En Robert zou vierkant achter hem staan. Over de spade zeiden ze ongetwijfeld hetzelfde. Die mocht dan wel van oorsprong van John zijn, maar het was onmogelijk aan te tonen dat hij de enige was die hem ooit in handen had gehad. Cain hád hem kunnen gebruiken. Hij was in dit huis opgegroeid en had er zonder meer toegang toe.

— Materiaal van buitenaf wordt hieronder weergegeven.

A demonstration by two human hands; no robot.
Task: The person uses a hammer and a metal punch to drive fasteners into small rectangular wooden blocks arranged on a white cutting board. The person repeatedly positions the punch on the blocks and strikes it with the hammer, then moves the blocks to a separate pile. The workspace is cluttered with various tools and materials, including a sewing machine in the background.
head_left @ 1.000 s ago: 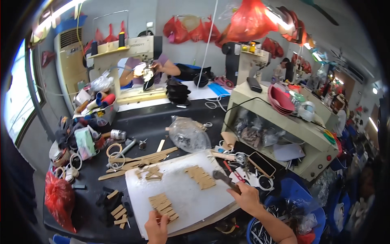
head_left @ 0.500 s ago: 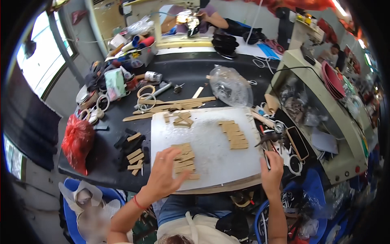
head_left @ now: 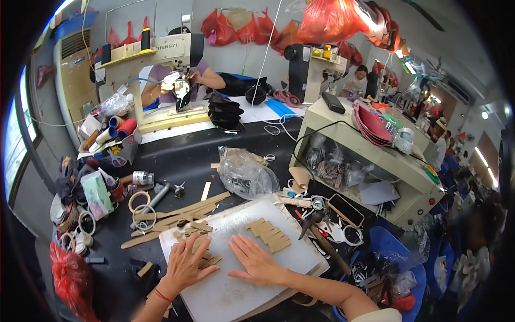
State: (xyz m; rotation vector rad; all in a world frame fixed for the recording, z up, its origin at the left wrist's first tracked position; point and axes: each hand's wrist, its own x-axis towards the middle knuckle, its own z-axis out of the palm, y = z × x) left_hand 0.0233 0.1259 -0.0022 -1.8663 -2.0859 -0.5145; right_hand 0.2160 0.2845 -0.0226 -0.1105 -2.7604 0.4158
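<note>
A white board (head_left: 241,292) lies on the black table in front of me. My left hand (head_left: 186,264) is at its left side, fingers spread, over a group of small tan strips (head_left: 208,260) that it partly hides. Palm down, my right hand (head_left: 257,263) rests on or just above the middle of the board, fingers stretched out. Beyond it sits a second group of tan strips (head_left: 272,237), overlapping in a slanted row. Loose tan scraps (head_left: 197,226) lie near the board's far left corner. Neither hand visibly grips anything.
Long tan strips (head_left: 177,220), white rings (head_left: 144,219) and a clear plastic bag (head_left: 247,172) lie beyond the board. A hammer (head_left: 332,251), a phone (head_left: 346,210) and small tools are at right. A red bag (head_left: 70,279) is at left. Across the table, someone works at a sewing machine (head_left: 171,48).
The view has swung up and to the right. My right hand has come from the tools at the board's right edge to its middle. My left hand stays by the left strips.
</note>
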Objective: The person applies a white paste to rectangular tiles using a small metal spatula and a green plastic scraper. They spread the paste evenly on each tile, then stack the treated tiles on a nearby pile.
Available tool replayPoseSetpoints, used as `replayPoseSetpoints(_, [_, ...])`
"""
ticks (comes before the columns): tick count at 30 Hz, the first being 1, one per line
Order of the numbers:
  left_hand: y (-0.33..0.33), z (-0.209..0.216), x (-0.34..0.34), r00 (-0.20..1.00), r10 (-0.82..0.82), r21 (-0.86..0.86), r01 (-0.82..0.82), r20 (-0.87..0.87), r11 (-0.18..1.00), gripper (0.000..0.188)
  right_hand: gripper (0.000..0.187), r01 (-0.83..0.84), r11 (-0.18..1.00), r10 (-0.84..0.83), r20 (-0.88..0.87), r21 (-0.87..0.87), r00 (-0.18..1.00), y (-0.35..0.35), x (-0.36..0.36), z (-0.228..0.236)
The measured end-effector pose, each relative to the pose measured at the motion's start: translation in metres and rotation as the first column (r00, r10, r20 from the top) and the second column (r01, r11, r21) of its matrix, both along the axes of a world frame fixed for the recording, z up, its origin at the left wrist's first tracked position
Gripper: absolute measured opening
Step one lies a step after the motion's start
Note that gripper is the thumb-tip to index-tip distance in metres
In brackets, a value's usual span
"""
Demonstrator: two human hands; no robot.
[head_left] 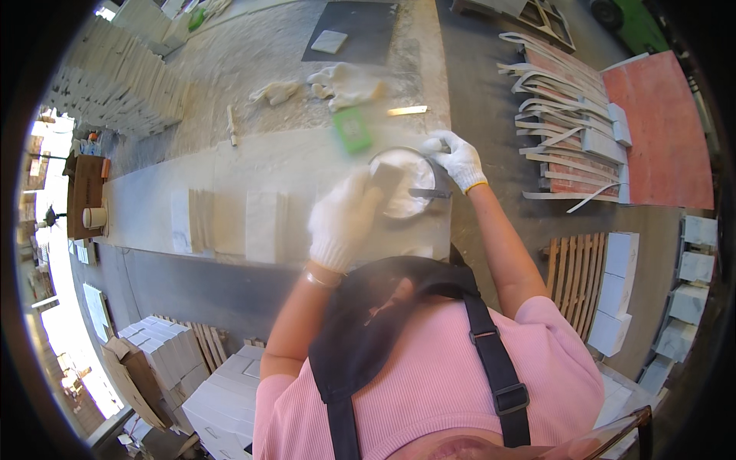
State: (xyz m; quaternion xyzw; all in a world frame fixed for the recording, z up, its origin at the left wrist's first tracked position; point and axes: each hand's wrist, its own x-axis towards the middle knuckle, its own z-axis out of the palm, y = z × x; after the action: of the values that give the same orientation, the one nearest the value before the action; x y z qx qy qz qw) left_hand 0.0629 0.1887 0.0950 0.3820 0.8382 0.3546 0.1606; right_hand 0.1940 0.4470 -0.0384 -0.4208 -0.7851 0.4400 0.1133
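Left hand (343, 217) grips blurred dark tool (388, 178) over white-filled bowl (435, 177); right hand (458, 159), grip unclear, sits at its edge, likely for steadiness.

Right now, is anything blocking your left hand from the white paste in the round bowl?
Nothing visible blocks the white paste. Between them is only the dark scraper, seemingly held by the left hand, over the left part of the bowl. The dark bar lies at the right rim.

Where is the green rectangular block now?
In the head view, the green rectangular block lies on the pale worktop, upper half, slightly left of centre, between the crumpled white gloves and the round container of white material.
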Motion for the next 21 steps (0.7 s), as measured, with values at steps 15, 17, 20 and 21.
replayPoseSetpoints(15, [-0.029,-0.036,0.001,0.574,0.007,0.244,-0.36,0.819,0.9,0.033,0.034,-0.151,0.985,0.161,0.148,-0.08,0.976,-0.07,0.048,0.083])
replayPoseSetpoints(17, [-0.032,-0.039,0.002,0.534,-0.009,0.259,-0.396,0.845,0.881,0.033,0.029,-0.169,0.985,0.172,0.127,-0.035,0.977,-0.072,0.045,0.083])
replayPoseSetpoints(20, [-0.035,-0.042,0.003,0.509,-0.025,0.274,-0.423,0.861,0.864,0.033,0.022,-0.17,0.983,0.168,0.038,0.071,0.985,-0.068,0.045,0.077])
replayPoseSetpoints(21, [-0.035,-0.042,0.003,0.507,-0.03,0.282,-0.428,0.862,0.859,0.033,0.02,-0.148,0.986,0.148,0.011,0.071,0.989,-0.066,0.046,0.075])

Denk na! Ze moest iets bedenken voordat John aan die spade dacht, terugkwam om hem weg te halen en haar ontdekte, angstig weggedoken in een hoekje van zijn werkplaats.
Ze was alleen te nerveus, te bang om over een plan na te denken. Ze vertrouwde het bewijsmateriaal – ze trilde nog van angst, na Johns ziedende uithaal vannacht – maar ze hield van de man die ze had gedacht te kennen. Soms dacht ze echt dat ze gek was geworden, dat ze zoiets vreselijks van hem kon denken.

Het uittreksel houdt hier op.